**Directions:**
Each line that holds the word "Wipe" counts once; give the total for the records below and nothing else.

####

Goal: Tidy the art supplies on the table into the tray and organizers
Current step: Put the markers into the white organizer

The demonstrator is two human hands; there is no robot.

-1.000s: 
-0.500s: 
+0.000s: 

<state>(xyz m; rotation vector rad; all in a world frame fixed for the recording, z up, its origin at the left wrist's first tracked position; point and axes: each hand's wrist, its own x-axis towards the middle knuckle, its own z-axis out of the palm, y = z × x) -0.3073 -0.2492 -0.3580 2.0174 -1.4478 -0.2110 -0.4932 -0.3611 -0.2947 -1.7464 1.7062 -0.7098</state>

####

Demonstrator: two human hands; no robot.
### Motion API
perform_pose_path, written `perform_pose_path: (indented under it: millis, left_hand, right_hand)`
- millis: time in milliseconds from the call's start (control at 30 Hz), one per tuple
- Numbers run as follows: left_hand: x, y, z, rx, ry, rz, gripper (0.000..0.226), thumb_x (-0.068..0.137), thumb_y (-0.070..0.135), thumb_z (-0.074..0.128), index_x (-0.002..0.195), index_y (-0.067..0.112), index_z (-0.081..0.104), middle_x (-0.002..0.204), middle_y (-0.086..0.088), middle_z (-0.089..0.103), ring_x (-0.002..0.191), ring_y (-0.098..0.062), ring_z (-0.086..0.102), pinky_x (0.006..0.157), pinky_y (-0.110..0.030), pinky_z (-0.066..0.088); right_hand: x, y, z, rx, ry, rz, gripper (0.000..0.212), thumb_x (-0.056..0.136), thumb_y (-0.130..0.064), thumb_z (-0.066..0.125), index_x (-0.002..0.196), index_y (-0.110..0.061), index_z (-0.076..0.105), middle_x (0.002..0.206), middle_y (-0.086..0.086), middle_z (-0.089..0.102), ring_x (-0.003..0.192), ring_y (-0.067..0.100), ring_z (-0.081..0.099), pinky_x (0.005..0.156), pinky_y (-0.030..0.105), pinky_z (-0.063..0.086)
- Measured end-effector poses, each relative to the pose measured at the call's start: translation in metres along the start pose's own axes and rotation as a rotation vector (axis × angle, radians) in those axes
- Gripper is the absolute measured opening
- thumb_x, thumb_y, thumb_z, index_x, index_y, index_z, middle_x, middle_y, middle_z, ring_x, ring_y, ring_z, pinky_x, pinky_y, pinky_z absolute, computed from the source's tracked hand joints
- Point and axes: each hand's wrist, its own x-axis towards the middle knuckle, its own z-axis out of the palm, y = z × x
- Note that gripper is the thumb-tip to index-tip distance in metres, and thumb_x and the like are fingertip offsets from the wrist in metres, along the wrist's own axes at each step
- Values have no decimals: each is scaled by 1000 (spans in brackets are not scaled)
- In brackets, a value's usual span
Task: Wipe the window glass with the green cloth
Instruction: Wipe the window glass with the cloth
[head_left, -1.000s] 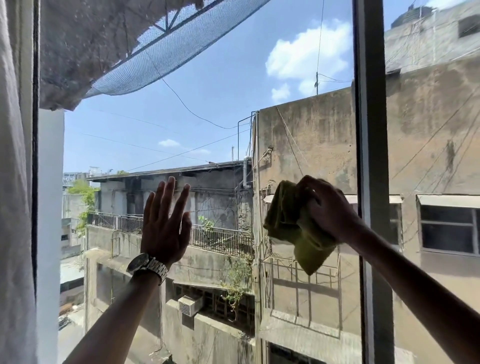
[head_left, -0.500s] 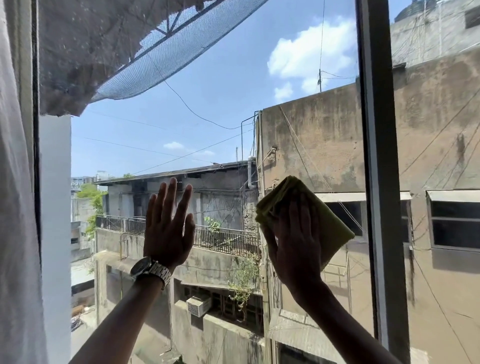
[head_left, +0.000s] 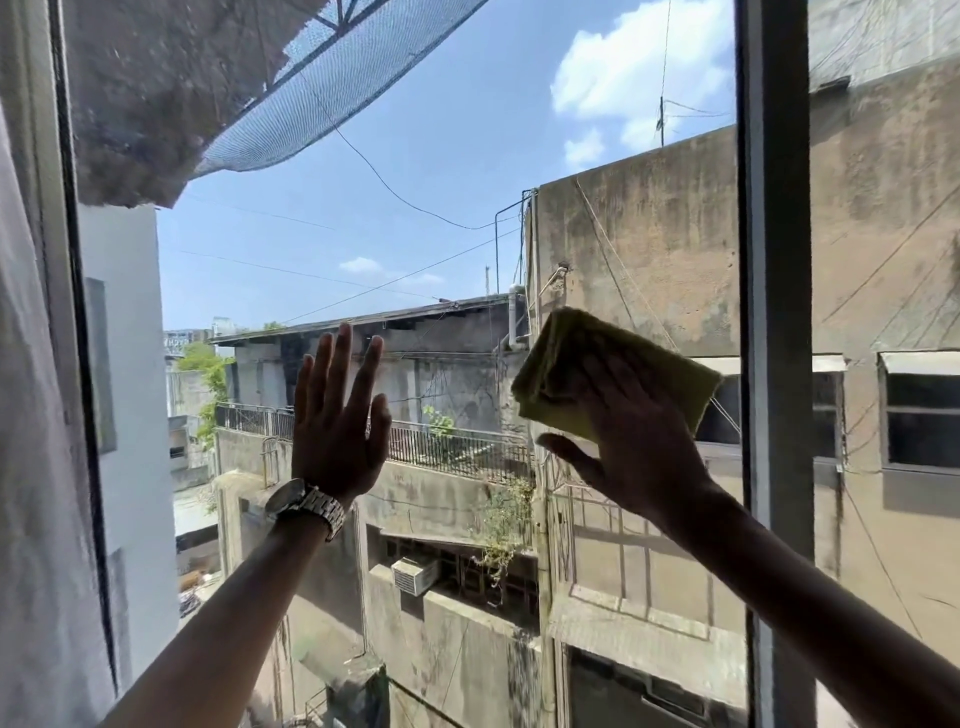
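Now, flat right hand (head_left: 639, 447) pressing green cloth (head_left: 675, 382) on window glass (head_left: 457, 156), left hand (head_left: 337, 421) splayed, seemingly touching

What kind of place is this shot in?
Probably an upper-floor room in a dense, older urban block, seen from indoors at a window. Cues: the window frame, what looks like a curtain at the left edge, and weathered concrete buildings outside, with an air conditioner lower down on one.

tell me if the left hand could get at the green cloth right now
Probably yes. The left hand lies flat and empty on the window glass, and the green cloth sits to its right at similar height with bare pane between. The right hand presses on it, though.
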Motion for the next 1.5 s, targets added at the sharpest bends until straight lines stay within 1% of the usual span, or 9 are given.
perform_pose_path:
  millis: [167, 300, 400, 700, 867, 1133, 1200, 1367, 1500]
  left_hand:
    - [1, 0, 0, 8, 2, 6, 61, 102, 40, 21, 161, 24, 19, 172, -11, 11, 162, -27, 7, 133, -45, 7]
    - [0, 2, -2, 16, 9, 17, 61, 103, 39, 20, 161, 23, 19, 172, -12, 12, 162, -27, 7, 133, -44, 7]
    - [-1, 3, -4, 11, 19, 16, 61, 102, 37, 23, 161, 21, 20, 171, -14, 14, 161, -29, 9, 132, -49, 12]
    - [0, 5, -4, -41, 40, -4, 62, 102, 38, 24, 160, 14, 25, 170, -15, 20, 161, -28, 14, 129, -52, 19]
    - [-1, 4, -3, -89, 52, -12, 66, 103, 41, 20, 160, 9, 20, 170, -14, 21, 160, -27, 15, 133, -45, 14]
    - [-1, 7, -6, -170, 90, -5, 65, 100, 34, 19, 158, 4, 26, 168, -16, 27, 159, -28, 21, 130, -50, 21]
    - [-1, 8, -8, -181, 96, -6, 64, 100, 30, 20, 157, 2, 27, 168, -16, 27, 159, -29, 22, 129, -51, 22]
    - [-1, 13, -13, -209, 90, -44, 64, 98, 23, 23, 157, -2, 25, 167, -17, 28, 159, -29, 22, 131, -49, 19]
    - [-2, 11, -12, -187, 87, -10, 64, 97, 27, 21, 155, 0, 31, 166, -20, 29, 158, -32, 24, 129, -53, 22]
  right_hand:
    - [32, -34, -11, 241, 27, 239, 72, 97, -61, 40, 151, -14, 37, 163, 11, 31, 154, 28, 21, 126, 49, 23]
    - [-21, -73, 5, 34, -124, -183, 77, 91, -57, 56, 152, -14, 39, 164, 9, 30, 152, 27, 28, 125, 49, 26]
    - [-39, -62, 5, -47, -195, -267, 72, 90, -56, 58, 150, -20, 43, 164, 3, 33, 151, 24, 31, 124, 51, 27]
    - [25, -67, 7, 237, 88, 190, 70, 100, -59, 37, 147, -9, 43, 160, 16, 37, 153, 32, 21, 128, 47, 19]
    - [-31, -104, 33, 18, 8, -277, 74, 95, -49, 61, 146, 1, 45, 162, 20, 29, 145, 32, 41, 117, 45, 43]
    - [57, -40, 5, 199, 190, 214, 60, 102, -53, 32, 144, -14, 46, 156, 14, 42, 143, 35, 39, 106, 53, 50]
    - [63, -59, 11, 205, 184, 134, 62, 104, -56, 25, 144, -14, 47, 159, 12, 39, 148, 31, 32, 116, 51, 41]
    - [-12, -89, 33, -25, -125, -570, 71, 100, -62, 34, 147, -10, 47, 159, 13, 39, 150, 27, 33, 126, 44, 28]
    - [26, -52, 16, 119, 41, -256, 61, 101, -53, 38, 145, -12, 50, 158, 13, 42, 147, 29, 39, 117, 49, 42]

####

**Answer to this task:**
2